Casino landlord closes buyout of MGM Grand, Mandalay Bay
The deal called for Vici Properties to pay around $1.27 billion in cash to financial giant Blackstone.
Updated January 9, 2023 - 6:49 pm
Casino landlord Vici Properties completed its buyout of MGM Grand and Mandalay Bay’s real estate, further cementing its ownership of huge resorts along Las Vegas Boulevard.
Vici, which already owned a 50.1 percent stake in MGM Grand and Mandalay Bay, announced Monday that it closed its acquisition of the remaining 49.9 percent from financial conglomerate Blackstone.
The deal, announced last month, called for Vici to pay around $1.27 billion in cash to Blackstone and assume Blackstone’s share of the debt on the resorts, both of which are leased to casino chain MGM Resorts International.
According to a presentation by Vici, it is assuming 49.9 percent of a $3 billion debt load, or nearly $1.5 billion.
Las Vegas has seen a burst of deals the past few years that have shuffled resort property ownership around, with billions of dollars changing hands, albeit to little, if any, visible effect for customers.
Casino resorts up and down the Strip are now leased to rent-collecting landlords.
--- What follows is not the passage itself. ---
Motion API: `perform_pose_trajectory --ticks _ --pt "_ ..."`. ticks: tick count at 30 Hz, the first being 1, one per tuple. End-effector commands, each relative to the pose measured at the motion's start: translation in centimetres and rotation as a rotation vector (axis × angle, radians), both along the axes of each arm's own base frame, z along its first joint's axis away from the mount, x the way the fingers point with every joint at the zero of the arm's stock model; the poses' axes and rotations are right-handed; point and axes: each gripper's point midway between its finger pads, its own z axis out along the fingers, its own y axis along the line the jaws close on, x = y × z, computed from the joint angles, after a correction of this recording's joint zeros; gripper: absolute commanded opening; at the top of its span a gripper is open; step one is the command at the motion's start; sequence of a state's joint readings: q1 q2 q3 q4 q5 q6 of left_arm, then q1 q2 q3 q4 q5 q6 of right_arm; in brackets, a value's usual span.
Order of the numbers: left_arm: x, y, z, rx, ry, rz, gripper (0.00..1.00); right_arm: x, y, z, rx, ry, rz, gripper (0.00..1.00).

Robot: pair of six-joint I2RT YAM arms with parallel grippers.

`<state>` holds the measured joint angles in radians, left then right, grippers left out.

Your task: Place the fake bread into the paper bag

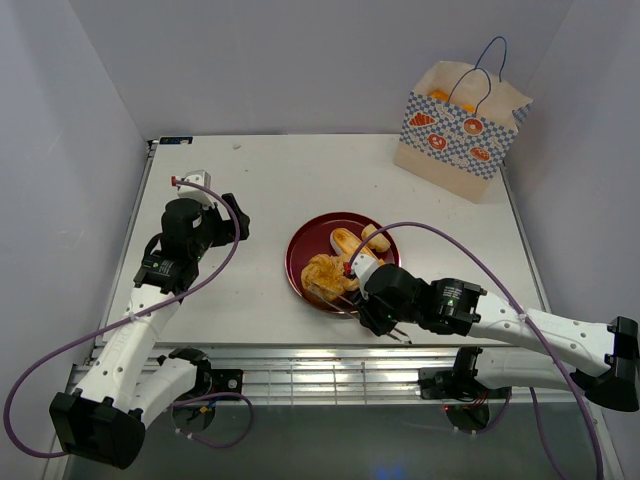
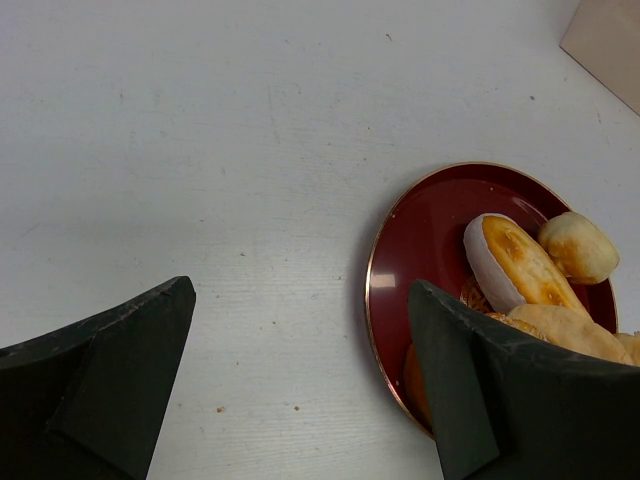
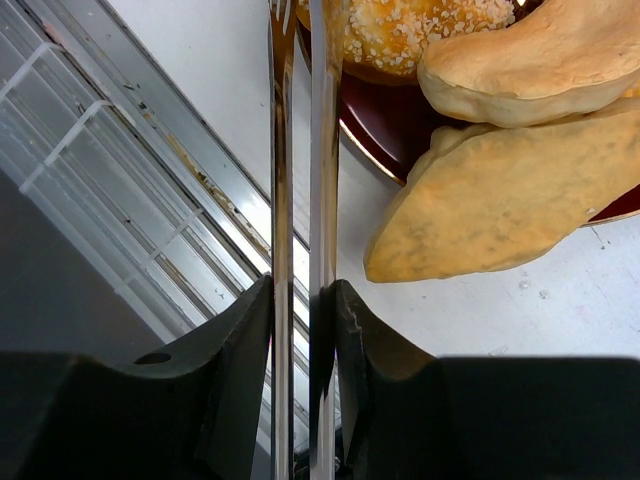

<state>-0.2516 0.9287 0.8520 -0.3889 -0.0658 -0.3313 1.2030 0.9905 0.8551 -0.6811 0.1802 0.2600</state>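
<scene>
Several fake bread pieces lie on a dark red plate: a large golden pastry, an oval roll and a round bun. My right gripper is shut on metal tongs at the plate's near edge. The tong tips reach a seeded bun, beside a flat wedge that overhangs the rim. My left gripper is open and empty over the table left of the plate; its view shows the roll and bun. The paper bag stands upright at the back right.
A small white fixture sits at the back left by the left arm. The metal rail runs along the table's front edge, right under the right gripper. Grey walls close in the table on three sides.
</scene>
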Motion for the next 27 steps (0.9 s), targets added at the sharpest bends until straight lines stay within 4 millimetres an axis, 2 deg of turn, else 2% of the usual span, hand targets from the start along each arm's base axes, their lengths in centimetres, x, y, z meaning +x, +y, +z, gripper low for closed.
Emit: perform_pose_trajectory --ticks 1,5,9,19,27 --pt "0.1 -0.4 1.8 -0.021 -0.042 -0.014 0.98 0.2 1.7 2.6 0.092 -0.018 0.007 0.17" --pt "0.0 -0.4 1.8 -0.022 -0.045 -0.015 0.98 0.1 2.0 3.1 0.102 -0.014 0.01 0.08" --pt "0.0 -0.4 1.9 -0.021 -0.045 -0.014 0.98 0.3 2.2 4.0 0.132 -0.024 0.003 0.08" --pt "0.1 -0.2 1.8 -0.018 -0.044 -0.007 0.98 1.7 2.5 8.0 0.271 -0.114 -0.061 0.08" --pt "0.2 0.0 1.5 -0.009 -0.038 0.008 0.98 3.4 3.8 11.0 0.374 -0.209 -0.096 0.08"
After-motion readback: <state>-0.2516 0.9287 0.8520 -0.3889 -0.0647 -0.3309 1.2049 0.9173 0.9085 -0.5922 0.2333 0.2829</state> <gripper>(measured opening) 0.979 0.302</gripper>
By all appearances, Vici, a Caesars Entertainment spinoff, has emerged as the biggest property owner in the famed corridor with more than 600 acres.
Vici’s portfolio includes Caesars Palace, Harrah’s and The Venetian, as well as several MGM Resorts-operated properties including Luxor, Excalibur, New York-New York, Park MGM and The Mirage.
Rental rates for these massive hotels are not cheap. When the next rent hike kicks in March 1, MGM’s annual rent for MGM Grand and Mandalay Bay is expected to total around $310 million.
Blackstone, meanwhile, still has a big presence on the Strip, given its ownership of other massive, MGM-operated hotels.
The investment giant purchased Bellagio’s real estate for $4.2 billion in 2019 and bought Aria and Vdara’s real estate in 2021 for nearly $3.9 billion.
Blackstone also still owns a stake in The Cosmopolitan of Las Vegas’ real estate. It purchased the flashy hotel-casino for $1.73 billion in 2014 and sold it for $5.65 billion in a deal that closed last year.